# Unsolicited e-mail (with a "kiss")



## mmh (Mar 17, 2008)

Is anyone else getting this? I found a message from my LJ profile page as follows:

Subject: Re: mmh's Profile
> 
> DO NOT REPLY TO THIS EMAIL
> View this comment, read all the existing comments, or post a comment of your own at:
> http://lumberjocks.com/mmh#comment-1406340
> 
>---------------------------------
> zinalove commented on a profile:
>---------------------------------
> 
> hi
> it my pleasure my lovely one i came across your profill to be candid
> i am inpressed by going through it please i would not mind been your
> best friends can you write to me for more introduction because we have
> more to discuss about our self here is my private mail
> ([email protected]) i will be waiting for your mail kiss from me zina.
> 
>---------------------------------
> 
> DO NOT REPLY TO THIS EMAIL
> View this comment, read all the existing comments, or post a comment of your own at:
> http://lumberjocks.com/mmh#comment-1406340
> 
> To stop receiving emails when comments are posted to this profile, visit:
> http://lumberjocks.com/watchlist/remove?activity_id=184760
> 
>-LumberJocks
> http://lumberjocks.com/
> 
> Like us on Facebook : http://facebook.com/LumberJocksCom
> Follow our Pinterest Boards : https://pinterest.com/LumberJocks
> Follow us on Twitter : http://twitter.com/LumberJocks
> +1 us on Google+ : https://plus.google.com/111064881590274166163
> 
> Want to control the emails you receive from LumberJocks?
> Go to: http://lumberjocks.com/account/email_notifications


----------



## CharlieM1958 (Nov 7, 2006)

I've had similar ones a couple of times in the past. I don't really know exactly what the scam is, but I've just ignored them and never heard any more.


----------



## Brad_Nailor (Jul 26, 2007)

Damn..I thought she was just talking to me…


----------



## CharlieM1958 (Nov 7, 2006)

Funny coincidence…. I guess. No sooner had I posted my response to you than I was added to the buddy list of lauralove88, who just created a profile 25 minutes ago.


----------



## Fishfreak911 (Jul 14, 2010)

I just received a similar response on a YouTube video I posted. It's just another phishing scheme by some unscrupulous foreigner with bad English skills. My writer wanted to be "pen pals."

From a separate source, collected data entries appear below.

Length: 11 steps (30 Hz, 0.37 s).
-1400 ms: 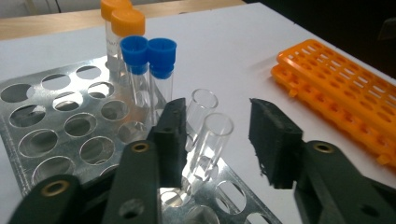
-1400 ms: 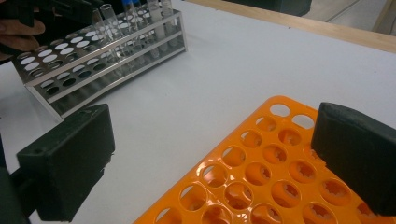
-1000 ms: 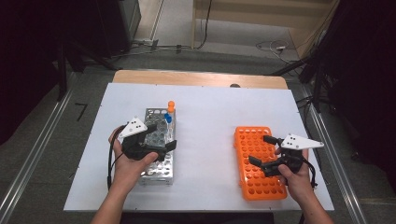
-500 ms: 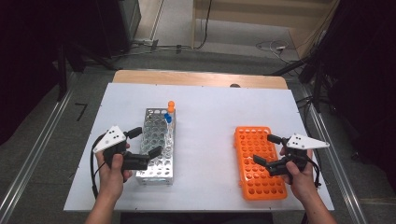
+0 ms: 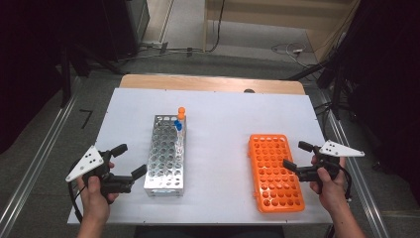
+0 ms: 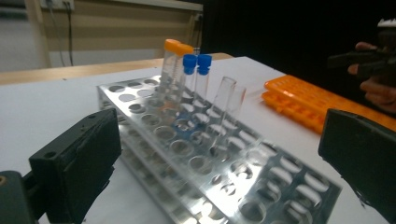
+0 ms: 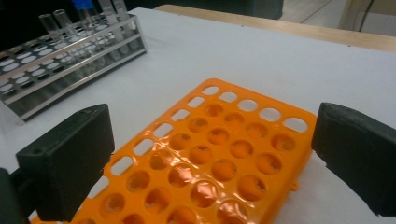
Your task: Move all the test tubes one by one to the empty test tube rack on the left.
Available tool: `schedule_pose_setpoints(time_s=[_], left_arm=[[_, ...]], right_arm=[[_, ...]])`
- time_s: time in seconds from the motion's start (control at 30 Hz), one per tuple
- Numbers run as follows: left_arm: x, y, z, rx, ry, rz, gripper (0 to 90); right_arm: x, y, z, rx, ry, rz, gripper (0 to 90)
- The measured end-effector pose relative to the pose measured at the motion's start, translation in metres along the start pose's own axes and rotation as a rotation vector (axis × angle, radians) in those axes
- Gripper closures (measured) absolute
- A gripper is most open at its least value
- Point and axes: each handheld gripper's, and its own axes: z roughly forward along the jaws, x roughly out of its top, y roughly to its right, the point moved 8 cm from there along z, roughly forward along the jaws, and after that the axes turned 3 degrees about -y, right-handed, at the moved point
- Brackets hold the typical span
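Metal rack [image 5: 165, 154]: shiny perforated steel with rows of round holes, standing left of centre on my white tabletop [image 5: 218, 124], long side running away from me.
Tubes: at the rack's far end I see two orange-capped tubes [image 6: 173, 70], two blue-capped tubes [image 6: 196, 77] and two clear uncapped tubes [image 6: 226, 100], all upright in holes.
Orange rack [image 5: 274, 171]: glossy moulded plastic, a flat grid of round wells, lying right of centre, well apart from the metal one.
Left gripper [image 5: 127, 159]: I hold it just beside the metal rack's near left corner, jaws apart, nothing between them.
Right gripper [image 5: 297, 155]: I hold it at the orange rack's right edge, matte black blocky jaws spread wide, clasping nothing.
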Motion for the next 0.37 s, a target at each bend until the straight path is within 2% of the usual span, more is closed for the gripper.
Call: schedule_pose_setpoints(time_s=[0.07,0.13,0.17,0.23,0.3,0.37], left_arm=[[0.000,-0.002,-0.005,-0.003,0.019,0.002,0.0],[0.002,-0.006,-0.008,0.010,0.038,0.002,0.0],[0.003,-0.007,-0.008,0.007,0.050,-0.013,0.0],[0.001,-0.010,-0.007,0.003,0.052,-0.033,0.0],[0.002,-0.012,-0.006,0.009,0.052,-0.034,0.0],[0.001,-0.014,-0.003,0.010,0.048,-0.038,0.0]], right_arm=[[-0.002,0.003,-0.001,-0.017,-0.004,-0.008,0.0],[-0.004,0.006,-0.003,-0.017,0.002,-0.008,0.0],[-0.005,0.009,-0.004,-0.028,0.004,-0.007,0.0],[-0.009,0.016,-0.004,-0.042,0.001,-0.005,0.0],[-0.014,0.023,-0.005,-0.065,-0.010,0.010,0.0],[-0.017,0.028,-0.007,-0.062,-0.006,0.025,0.0]])
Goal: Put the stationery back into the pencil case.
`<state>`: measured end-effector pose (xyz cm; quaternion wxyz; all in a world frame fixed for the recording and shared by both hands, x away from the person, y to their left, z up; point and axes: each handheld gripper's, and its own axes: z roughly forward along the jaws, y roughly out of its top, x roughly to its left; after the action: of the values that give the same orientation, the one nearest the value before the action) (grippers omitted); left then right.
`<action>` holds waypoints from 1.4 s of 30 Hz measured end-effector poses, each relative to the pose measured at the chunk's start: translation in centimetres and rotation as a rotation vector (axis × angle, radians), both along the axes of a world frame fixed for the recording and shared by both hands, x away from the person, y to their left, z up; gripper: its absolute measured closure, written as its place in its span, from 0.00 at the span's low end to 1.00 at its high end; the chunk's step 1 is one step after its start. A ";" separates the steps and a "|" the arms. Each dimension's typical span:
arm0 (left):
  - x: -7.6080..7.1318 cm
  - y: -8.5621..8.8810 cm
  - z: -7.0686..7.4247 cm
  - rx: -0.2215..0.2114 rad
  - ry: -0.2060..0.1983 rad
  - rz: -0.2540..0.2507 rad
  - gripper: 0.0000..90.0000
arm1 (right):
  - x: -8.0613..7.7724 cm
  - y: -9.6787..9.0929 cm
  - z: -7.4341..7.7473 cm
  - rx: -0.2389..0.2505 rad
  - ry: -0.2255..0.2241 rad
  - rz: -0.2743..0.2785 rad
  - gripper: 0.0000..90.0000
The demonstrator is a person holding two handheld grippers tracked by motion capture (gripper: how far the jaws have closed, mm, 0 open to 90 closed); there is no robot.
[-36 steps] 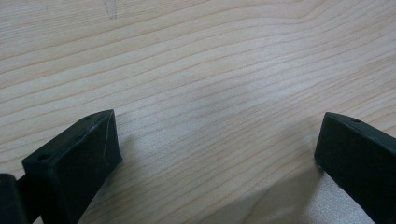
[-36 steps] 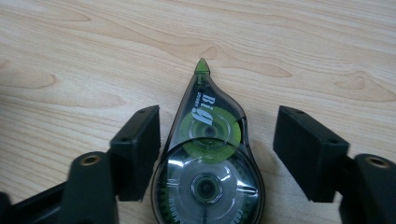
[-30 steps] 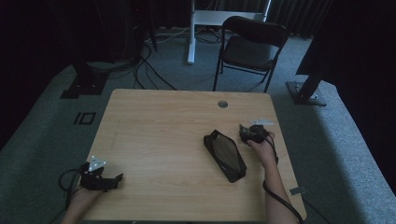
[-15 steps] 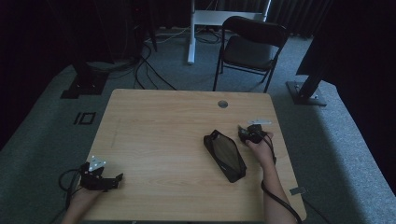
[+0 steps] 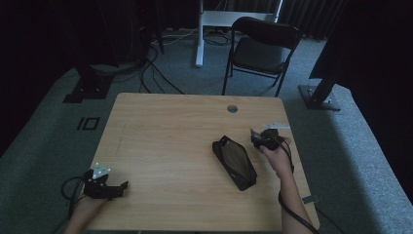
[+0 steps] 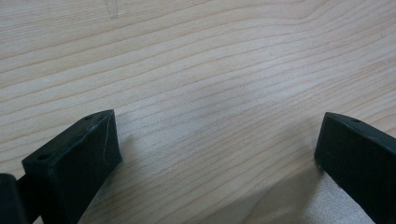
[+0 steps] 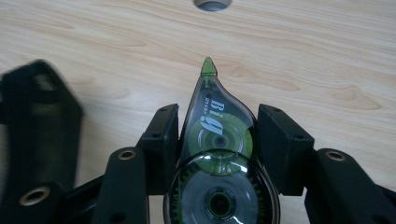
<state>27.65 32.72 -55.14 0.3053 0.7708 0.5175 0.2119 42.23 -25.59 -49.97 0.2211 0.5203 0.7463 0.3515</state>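
Correction tape (image 7: 217,154) sits between the two jaws of our right hand-held gripper (image 7: 217,140); in the right gripper view both black pads press on its flat sides, one on each side. Its jaws have just been closing, and now they hold this roller at a middle width. The green tip of the tape points away from the gripper, towards the far edge of the desk (image 7: 327,56), where we see a round cable hole (image 7: 213,4). In the high view our right hand-held gripper (image 5: 260,139) is near the right edge of the desk (image 5: 160,131), a little beyond the middle of that edge, and the tape itself is too small to see there. Just beside it, towards the middle of the desk, lies a black pencil case (image 5: 234,162), which lies diagonal and apart from the gripper.

Our left hand-held gripper (image 5: 119,187) is at the near left corner of the desk. In the left gripper view its jaws stand wide apart, with only bare wood (image 6: 210,93) between them.
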 end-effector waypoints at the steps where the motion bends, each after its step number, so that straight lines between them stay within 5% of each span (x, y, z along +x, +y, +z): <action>1: 0.0 0.0 0.0 0.000 0.000 0.000 0.00 | -0.2 0.0 0.2 0.013 0.000 0.003 0.55; 14: 0.0 0.0 0.0 0.001 0.000 0.000 0.00 | -2.5 0.4 2.8 0.059 -0.025 0.004 0.55; 42: 0.0 0.0 0.0 0.001 0.001 -0.001 0.00 | -5.5 4.1 4.3 0.089 -0.019 0.074 0.55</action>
<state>27.65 32.72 -55.13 0.3049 0.7711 0.5173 0.2118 36.75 -21.48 -45.65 0.1919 0.4980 0.7466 0.3972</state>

I simply blocked the idiot, and deleted it as everyone should.


----------



## woodworm (Jul 27, 2008)

Yes I did receive the same mail from the same sender and most probably about the same time you received it.
Deleted the mail.
Now my browser is very slow.


----------



## Kentuk55 (Sep 21, 2010)

more spam crap


----------



## lew (Feb 13, 2008)

You mean this is a scam!!!!!!!! Darn!!


----------



## 33706 (Mar 5, 2008)

You don't have to do anything; Ms Debbie deletes these spammers. I saw her 'kiss' note in my notifications email, Ms Debbie made her disappear before I could see the comment on my LJ homepage. We're lucky, the "Garden Tenders" sister site gets bombarded daily with new skin concoctions, weight loss schemes, and colon-cleansing ads touted by members who just joined and have but one post to their credit… then, *poof* they're gone! Though, posting on your LJ homepage is a new one on me.


----------



## TopamaxSurvivor (May 2, 2008)

I got it this AM too. Although I was tempted, I resisted and did not answer her ;-)) Delete and forget it. The SPAM Patrol will kill it.


----------



## mmh (Mar 17, 2008)

If these weren't so annoying with the bad English and the rude invasion of privacy, they'd be commical! Maybe the cold weather is making them stay indoors more and they're bored.

I'd rather be in my basement workshop with a board or two being unbored, boring boards.


----------



## cathyb (Jul 8, 2009)

Hahaha…Meilie, I love your sense of humor. You go girl!


----------



## a1Jim (Aug 9, 2008)

More of the same ,yep I got it too.


----------



## Bob Collins (Apr 25, 2008)

I got one from a page started by "OLLIE" which has since been taken off. I mentioned this on the forum I started. It is a scam where they want your bank account information so you can bank their millions of dollars, in othewr word clear out your bank account.


----------



## mojapitt (Dec 31, 2011)

Me too. Deleted it.


----------



## StumpyNubs (Sep 25, 2010)

You guys are lucky. Nobody ever wants to kiss me… except the shop dog…


----------